_WHAT YOU SHOULD DO_: Please retype the data in full, exactly as given.

START RECORDS PROVIDED

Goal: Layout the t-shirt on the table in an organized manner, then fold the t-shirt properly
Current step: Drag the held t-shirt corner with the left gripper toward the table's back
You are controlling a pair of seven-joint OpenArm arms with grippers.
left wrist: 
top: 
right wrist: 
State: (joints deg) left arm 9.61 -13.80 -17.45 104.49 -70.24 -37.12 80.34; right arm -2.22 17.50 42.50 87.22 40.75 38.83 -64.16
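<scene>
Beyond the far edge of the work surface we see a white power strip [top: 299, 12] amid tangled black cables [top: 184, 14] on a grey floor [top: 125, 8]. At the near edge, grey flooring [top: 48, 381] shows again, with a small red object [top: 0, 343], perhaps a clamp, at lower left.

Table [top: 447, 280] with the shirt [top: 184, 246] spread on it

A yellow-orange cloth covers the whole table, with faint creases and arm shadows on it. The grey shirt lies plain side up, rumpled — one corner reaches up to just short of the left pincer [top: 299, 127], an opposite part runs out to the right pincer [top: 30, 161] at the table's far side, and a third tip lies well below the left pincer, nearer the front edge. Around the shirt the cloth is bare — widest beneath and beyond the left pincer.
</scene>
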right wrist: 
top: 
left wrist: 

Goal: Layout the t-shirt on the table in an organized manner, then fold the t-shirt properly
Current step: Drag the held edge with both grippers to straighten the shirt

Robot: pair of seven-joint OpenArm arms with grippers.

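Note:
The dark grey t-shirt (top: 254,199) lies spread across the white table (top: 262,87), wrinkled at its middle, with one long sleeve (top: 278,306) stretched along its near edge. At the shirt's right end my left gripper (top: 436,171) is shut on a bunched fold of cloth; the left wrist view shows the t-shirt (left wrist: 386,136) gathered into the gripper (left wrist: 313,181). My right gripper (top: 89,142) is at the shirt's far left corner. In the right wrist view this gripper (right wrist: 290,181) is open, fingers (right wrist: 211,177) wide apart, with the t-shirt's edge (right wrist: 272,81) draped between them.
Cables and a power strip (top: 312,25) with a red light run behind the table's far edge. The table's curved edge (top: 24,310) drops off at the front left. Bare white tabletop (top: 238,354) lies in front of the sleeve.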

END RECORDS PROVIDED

_WRITTEN SOLUTION_:
Goal: Layout the t-shirt on the table in an organized manner, then fold the t-shirt properly
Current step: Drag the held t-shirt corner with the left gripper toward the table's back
You are controlling a pair of seven-joint OpenArm arms with grippers.
left wrist: 
top: 
right wrist: 
State: (joints deg) left arm 9.61 -13.80 -17.45 104.49 -70.24 -37.12 80.34; right arm -2.22 17.50 42.50 87.22 40.75 38.83 -64.16
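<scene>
Beyond the far edge of the work surface we see a white power strip [top: 299, 12] amid tangled black cables [top: 184, 14] on a grey floor [top: 125, 8]. At the near edge, grey flooring [top: 48, 381] shows again, with a small red object [top: 0, 343], perhaps a clamp, at lower left.

Table [top: 447, 280] with the shirt [top: 184, 246] spread on it

A yellow-orange cloth covers the whole table, with faint creases and arm shadows on it. The grey shirt lies plain side up, rumpled — one corner reaches up to just short of the left pincer [top: 299, 127], an opposite part runs out to the right pincer [top: 30, 161] at the table's far side, and a third tip lies well below the left pincer, nearer the front edge. Around the shirt the cloth is bare — widest beneath and beyond the left pincer.
</scene>
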right wrist: 
top: 
left wrist: 

Goal: Layout the t-shirt on the table in an organized manner, then fold the t-shirt properly
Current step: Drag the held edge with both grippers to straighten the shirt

Robot: pair of seven-joint OpenArm arms with grippers.

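Note:
The dark grey t-shirt (top: 254,199) lies spread across the white table (top: 262,87), wrinkled at its middle, with one long sleeve (top: 278,306) stretched along its near edge. At the shirt's right end my left gripper (top: 436,171) is shut on a bunched fold of cloth; the left wrist view shows the t-shirt (left wrist: 386,136) gathered into the gripper (left wrist: 313,181). My right gripper (top: 89,142) is at the shirt's far left corner. In the right wrist view this gripper (right wrist: 290,181) is open, fingers (right wrist: 211,177) wide apart, with the t-shirt's edge (right wrist: 272,81) draped between them.
Cables and a power strip (top: 312,25) with a red light run behind the table's far edge. The table's curved edge (top: 24,310) drops off at the front left. Bare white tabletop (top: 238,354) lies in front of the sleeve.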

The exercise requires nothing more than what has been given.